__What you are asked to do__
When a line of the material has the word "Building" in it, copy that line.

** Opening Data excerpts block **

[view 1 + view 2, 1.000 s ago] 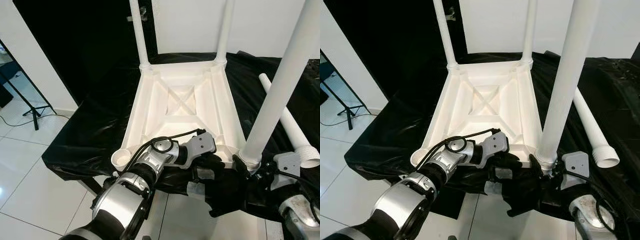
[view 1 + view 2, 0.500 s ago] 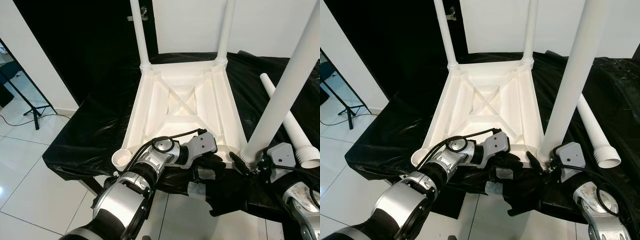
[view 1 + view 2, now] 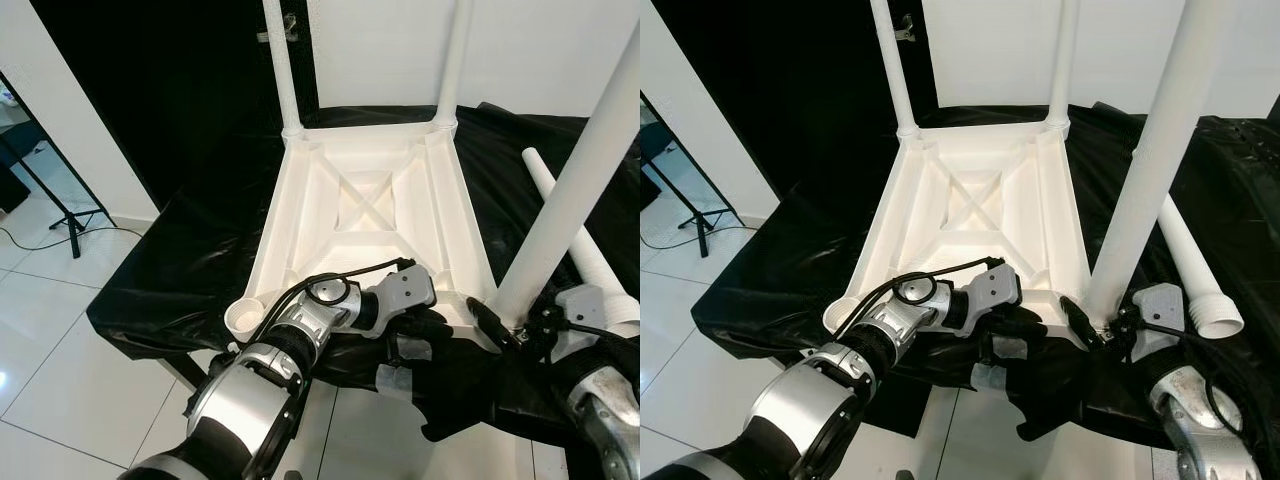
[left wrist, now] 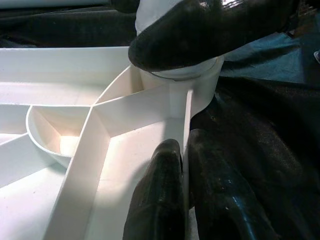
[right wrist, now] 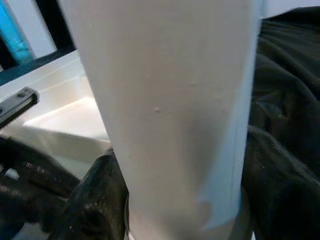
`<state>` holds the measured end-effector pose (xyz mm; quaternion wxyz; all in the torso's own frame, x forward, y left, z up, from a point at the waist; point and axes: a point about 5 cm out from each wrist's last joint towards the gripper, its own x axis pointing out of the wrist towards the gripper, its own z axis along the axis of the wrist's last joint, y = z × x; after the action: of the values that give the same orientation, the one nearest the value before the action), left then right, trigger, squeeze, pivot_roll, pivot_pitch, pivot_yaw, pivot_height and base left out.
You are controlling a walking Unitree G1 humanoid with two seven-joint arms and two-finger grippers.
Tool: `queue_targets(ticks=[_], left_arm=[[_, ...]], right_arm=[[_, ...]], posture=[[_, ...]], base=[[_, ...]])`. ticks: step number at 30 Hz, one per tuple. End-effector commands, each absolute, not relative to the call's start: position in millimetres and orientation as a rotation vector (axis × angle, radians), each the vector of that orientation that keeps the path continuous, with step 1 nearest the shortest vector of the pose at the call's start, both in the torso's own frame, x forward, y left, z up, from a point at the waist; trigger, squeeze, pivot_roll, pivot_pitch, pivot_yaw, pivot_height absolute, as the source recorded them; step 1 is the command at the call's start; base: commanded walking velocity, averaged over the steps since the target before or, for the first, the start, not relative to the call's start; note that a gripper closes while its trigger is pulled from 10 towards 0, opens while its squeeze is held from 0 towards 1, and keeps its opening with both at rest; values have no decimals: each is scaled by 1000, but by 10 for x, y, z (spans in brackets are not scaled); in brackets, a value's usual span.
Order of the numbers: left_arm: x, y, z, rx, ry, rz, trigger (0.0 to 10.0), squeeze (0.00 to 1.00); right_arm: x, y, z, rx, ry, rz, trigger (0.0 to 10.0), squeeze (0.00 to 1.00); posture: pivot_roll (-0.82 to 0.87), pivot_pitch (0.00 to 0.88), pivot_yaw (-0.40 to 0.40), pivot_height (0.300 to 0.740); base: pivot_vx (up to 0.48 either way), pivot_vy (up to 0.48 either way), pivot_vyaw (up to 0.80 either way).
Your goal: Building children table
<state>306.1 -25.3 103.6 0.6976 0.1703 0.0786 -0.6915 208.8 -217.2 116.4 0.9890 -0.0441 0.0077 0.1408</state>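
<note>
Fitting the third leg into the upturned table top's near right corner socket.

The table top [image 3: 370, 215] lies upside down mid-frame on the black-draped bench [image 3: 190, 260]. The right claw [image 3: 1102, 330] is clamped on the base of the leg [image 3: 1145, 190] at lower right; the left claw [image 4: 185, 185] is together on the top's edge rib beside that socket, bracing it. To do it well: keep the leg plumb over the socket, press straight down while twisting, and hold the top steady so it doesn't slide. Count: one table top; two legs already standing at the far corners, upper frame; one leg being seated; one spare leg [image 3: 1185, 265] lying at right; one empty socket [image 3: 243, 318] at lower left.
</note>
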Motion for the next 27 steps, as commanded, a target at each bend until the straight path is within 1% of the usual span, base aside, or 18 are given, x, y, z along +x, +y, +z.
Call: queue_targets(ticks=[1, 2, 4, 6, 8, 9, 12, 15, 16, 19, 20, 21, 24, 26, 27], left_arm=[[3067, -147, 792, 363, 275, -1357, 10000, 0], [3067, -147, 792, 363, 275, -1357, 10000, 0], [3064, -134, 781, 363, 278, -1357, 10000, 0], [3064, -134, 781, 363, 278, -1357, 10000, 0], [3064, -121, 773, 368, 281, -1357, 10000, 0], [3064, -121, 773, 368, 281, -1357, 10000, 0], [3068, -112, 773, 370, 281, -1355, 10000, 0], [3069, -111, 773, 371, 282, -1354, 10000, 0], [3065, -111, 768, 372, 283, -1355, 10000, 0], [3065, -111, 768, 372, 283, -1355, 10000, 0], [3062, -112, 764, 373, 283, -1357, 10000, 0], [3059, -114, 762, 373, 284, -1358, 10000, 0], [3057, -115, 761, 373, 284, -1359, 10000, 0], [3057, -118, 763, 373, 283, -1360, 10000, 0], [3054, -122, 762, 373, 284, -1362, 10000, 0]], right_arm=[[1999, -2036, 1005, 26, 64, 222, 0, 0], [1999, -2036, 1005, 26, 64, 222, 0, 0], [1992, -2007, 1091, 37, -20, 48, 0, 0], [1992, -2007, 1091, 37, -20, 48, 0, 0], [1978, -2025, 1155, -6, -75, -80, 0, 0], [1978, -2025, 1155, -6, -75, -80, 0, 0], [1953, -2071, 1168, -42, -88, -158, 0, 0], [1952, -2067, 1167, -39, -87, -156, 0, 0], [1959, -2052, 1161, -39, -79, -141, 5490, 0], [1959, -2052, 1161, -39, -79, -141, 5490, 0], [1966, -2040, 1156, -39, -73, -128, 10000, 400], [1975, -2020, 1158, -34, -72, -108, 10000, 1000], [1992, -1993, 1166, -33, -75, -61, 10000, 1000], [2023, -1931, 1182, -47, -81, 47, 10000, 1000], [2049, -1915, 1216, -86, -102, 119, 10000, 0]], posture=[[6, 0, 75, 740], [6, 0, 75, 740], [11, 0, 77, 740], [11, 0, 77, 740], [19, 0, 76, 740], [19, 0, 76, 740], [19, 0, 75, 740], [19, 0, 75, 740], [15, 0, 79, 740], [15, 0, 79, 740], [15, 0, 79, 740], [11, 0, 79, 740], [8, 0, 82, 740], [4, 0, 84, 740], [-1, 0, 88, 740]], base=[[0, 0, 0], [0, 0, 0], [0, 0, 0], [0, 0, 0], [0, 0, 0], [0, 0, 0], [0, 0, 0], [0, 0, 0], [0, 0, 0], [0, 0, 0], [0, 0, 0], [0, 0, 0], [0, 0, 0], [0, 0, 0], [0, 0, 0]])
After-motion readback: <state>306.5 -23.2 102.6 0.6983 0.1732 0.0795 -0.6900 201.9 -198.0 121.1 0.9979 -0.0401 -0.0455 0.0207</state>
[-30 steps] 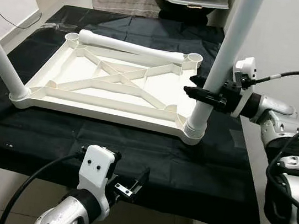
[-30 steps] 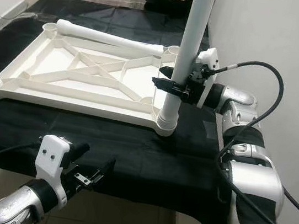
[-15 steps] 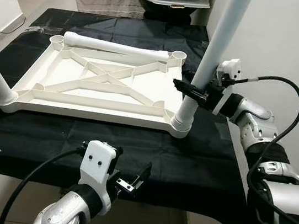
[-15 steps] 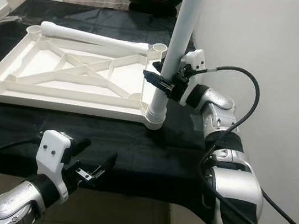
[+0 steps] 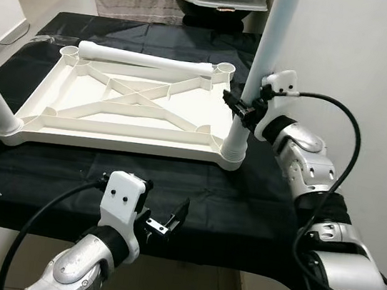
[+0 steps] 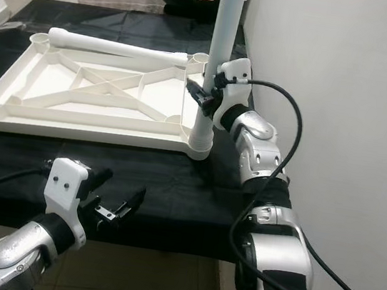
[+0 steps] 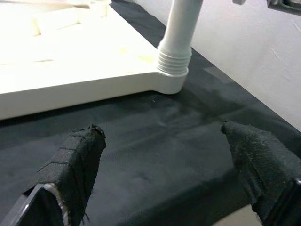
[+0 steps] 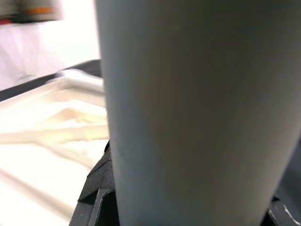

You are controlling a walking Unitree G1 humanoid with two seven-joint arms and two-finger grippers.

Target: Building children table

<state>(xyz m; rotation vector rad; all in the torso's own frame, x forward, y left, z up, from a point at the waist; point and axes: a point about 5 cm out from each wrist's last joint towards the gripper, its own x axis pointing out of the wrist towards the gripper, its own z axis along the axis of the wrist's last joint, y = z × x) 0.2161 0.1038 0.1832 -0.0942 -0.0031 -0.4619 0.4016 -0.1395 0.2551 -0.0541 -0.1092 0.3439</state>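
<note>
At right of centre in the left eye view, the right gripper (image 5: 245, 109) appears clamped low on the upright leg (image 5: 261, 61) seated in the upturned tabletop (image 5: 109, 129), smooth, stiff, likely light plastic; the left gripper (image 5: 162, 221) waits, fingers apart.

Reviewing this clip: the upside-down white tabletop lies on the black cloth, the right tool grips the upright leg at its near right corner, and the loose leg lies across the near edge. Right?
Not quite. The loose leg lies across the far edge of the tabletop, not the near one, as the left eye view shows. The rest holds: the tabletop lies upside down on the black cloth, and the right tool grips the upright leg at the near right corner.
</note>
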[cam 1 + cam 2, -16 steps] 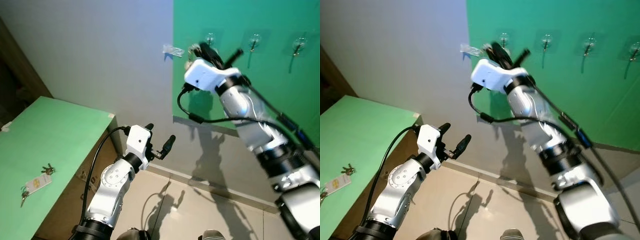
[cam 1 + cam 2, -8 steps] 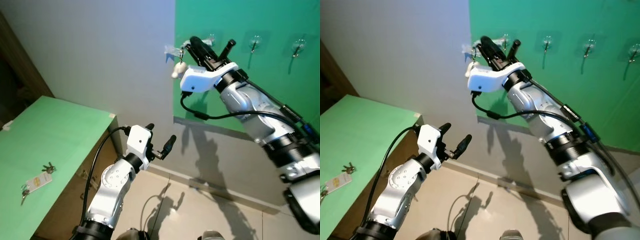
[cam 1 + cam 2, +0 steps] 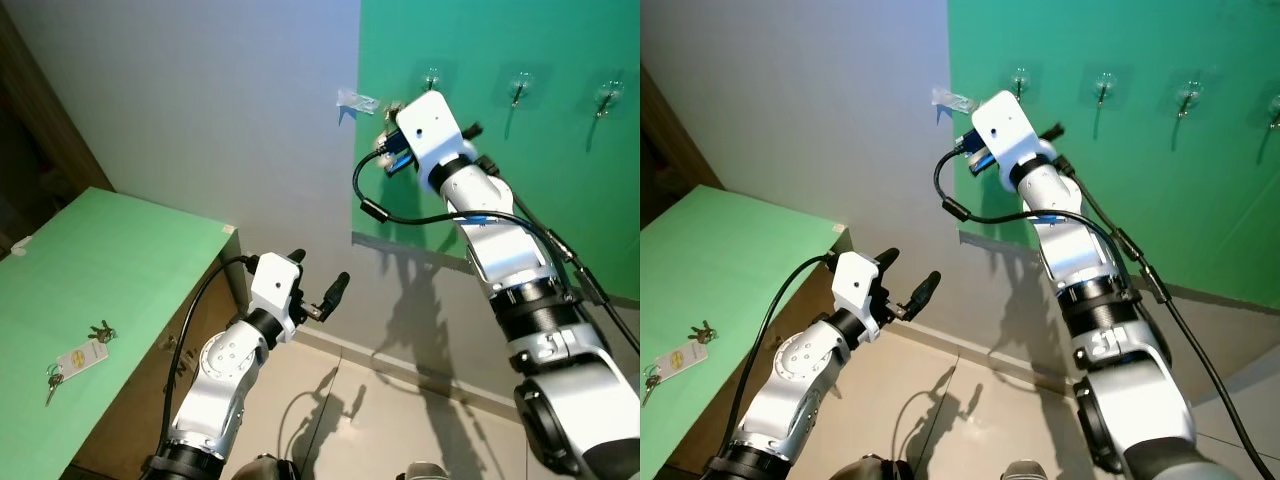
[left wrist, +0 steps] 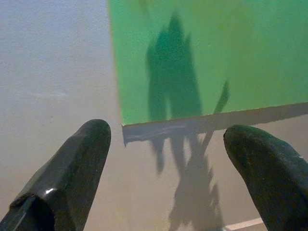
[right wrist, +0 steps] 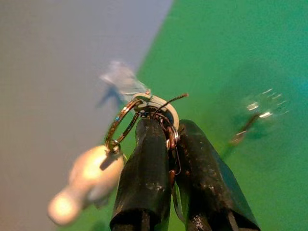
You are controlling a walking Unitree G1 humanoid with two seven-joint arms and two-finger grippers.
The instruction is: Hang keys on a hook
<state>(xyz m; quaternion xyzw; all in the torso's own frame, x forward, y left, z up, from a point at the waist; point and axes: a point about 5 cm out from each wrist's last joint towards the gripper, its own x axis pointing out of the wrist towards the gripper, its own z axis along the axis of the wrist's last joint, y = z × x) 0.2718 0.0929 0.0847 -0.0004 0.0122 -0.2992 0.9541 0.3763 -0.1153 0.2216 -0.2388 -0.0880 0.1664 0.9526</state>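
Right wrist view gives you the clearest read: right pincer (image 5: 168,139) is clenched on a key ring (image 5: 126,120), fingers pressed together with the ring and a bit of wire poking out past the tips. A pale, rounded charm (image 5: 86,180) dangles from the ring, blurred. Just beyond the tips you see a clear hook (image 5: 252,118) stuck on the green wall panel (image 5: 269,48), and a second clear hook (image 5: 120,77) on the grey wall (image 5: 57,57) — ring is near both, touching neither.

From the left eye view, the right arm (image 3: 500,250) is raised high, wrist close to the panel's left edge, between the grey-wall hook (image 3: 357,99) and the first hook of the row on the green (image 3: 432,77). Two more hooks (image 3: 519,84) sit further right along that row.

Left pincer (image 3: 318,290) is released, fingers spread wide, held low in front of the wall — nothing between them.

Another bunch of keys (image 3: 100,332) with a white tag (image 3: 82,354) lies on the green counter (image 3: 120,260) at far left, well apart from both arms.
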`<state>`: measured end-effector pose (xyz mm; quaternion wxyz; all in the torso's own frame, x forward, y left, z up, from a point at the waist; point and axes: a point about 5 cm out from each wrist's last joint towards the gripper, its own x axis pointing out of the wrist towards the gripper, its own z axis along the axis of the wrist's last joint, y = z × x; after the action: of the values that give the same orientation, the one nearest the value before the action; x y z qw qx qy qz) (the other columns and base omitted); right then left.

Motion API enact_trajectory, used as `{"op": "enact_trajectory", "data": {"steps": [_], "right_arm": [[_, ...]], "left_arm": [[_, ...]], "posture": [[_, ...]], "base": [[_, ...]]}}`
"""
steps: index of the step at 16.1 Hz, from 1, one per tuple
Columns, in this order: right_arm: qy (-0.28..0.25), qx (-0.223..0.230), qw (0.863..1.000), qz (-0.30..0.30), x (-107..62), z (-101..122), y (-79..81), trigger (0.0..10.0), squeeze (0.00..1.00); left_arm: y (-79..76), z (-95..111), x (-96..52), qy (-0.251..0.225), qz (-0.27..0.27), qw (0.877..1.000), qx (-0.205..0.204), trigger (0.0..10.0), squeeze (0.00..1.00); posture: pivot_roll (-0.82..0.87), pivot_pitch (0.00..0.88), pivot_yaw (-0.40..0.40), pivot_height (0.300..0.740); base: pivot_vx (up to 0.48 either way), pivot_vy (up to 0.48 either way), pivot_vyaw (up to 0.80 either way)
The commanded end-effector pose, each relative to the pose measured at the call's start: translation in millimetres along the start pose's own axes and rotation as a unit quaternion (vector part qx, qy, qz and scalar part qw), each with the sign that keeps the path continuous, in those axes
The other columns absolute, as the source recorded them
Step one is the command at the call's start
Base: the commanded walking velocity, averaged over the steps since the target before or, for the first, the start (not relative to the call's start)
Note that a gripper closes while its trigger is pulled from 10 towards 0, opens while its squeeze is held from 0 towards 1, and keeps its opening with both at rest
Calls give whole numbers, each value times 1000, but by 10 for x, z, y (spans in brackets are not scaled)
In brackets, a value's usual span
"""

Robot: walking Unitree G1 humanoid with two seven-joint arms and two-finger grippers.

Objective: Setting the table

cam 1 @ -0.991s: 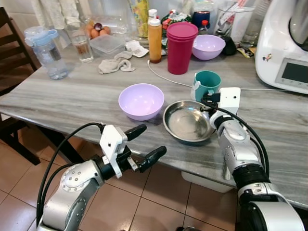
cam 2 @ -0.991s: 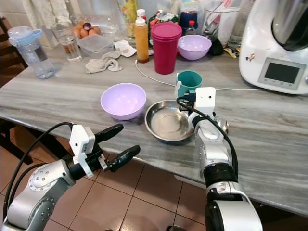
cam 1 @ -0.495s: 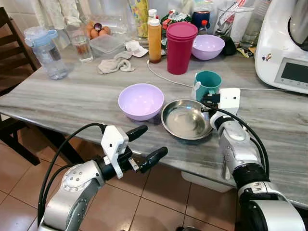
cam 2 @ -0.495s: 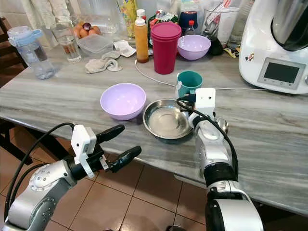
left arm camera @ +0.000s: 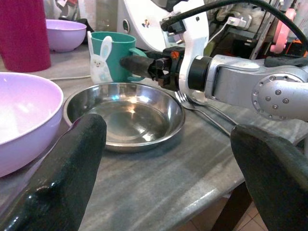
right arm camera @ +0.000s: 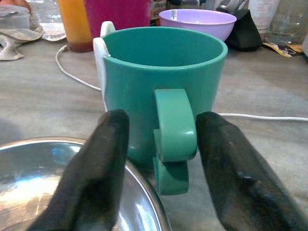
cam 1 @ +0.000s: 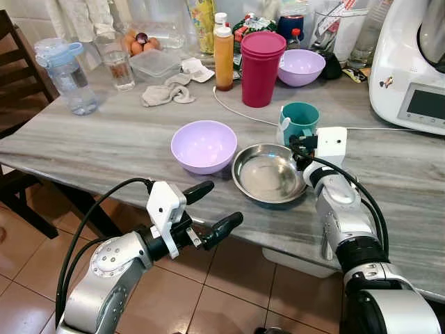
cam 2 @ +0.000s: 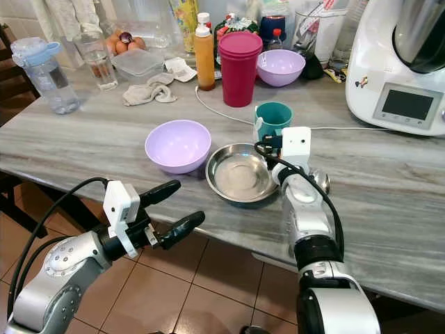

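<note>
Grey wood-grain ran the length of the table (cam 1: 104, 146), and in the head views a steel dish (cam 1: 270, 174) sat near its front edge, just beside a lilac bowl (cam 1: 204, 146) and in front of a teal mug (cam 1: 300, 122). The right gripper (cam 1: 300, 147) reached over the dish's far rim toward the mug, while the left gripper (cam 1: 208, 209) hovered off the front edge over the tiled floor (cam 1: 208, 278), its jaws spread wide and holding nothing. Along the back edge stood a red cup stack (cam 1: 261, 68), an orange bottle (cam 1: 224, 58), a second lilac bowl (cam 1: 300, 67), a water bottle (cam 1: 65, 75) and a white appliance (cam 1: 410, 66). The left wrist view looked across the dish (left arm camera: 125, 114) to the right arm, with a spoon (left arm camera: 202, 107) lying just beyond the dish, its bowl hidden behind that arm. In the right wrist view the two black fingers (right arm camera: 101, 168) stood apart on either side of the mug's handle (right arm camera: 174, 134), not yet touching it. The step in hand looked like taking up the mug; the next move would call for easing forward and closing squarely on the handle without knocking the dish. The mug's base was cut off by the dish rim, and its contents could not be made out.
</note>
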<state>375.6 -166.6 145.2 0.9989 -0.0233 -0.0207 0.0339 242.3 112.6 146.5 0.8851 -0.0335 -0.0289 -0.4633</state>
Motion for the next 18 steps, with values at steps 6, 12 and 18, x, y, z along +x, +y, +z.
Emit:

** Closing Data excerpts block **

__Finished exercise__
Your goal: Building children table
Target: Building children table

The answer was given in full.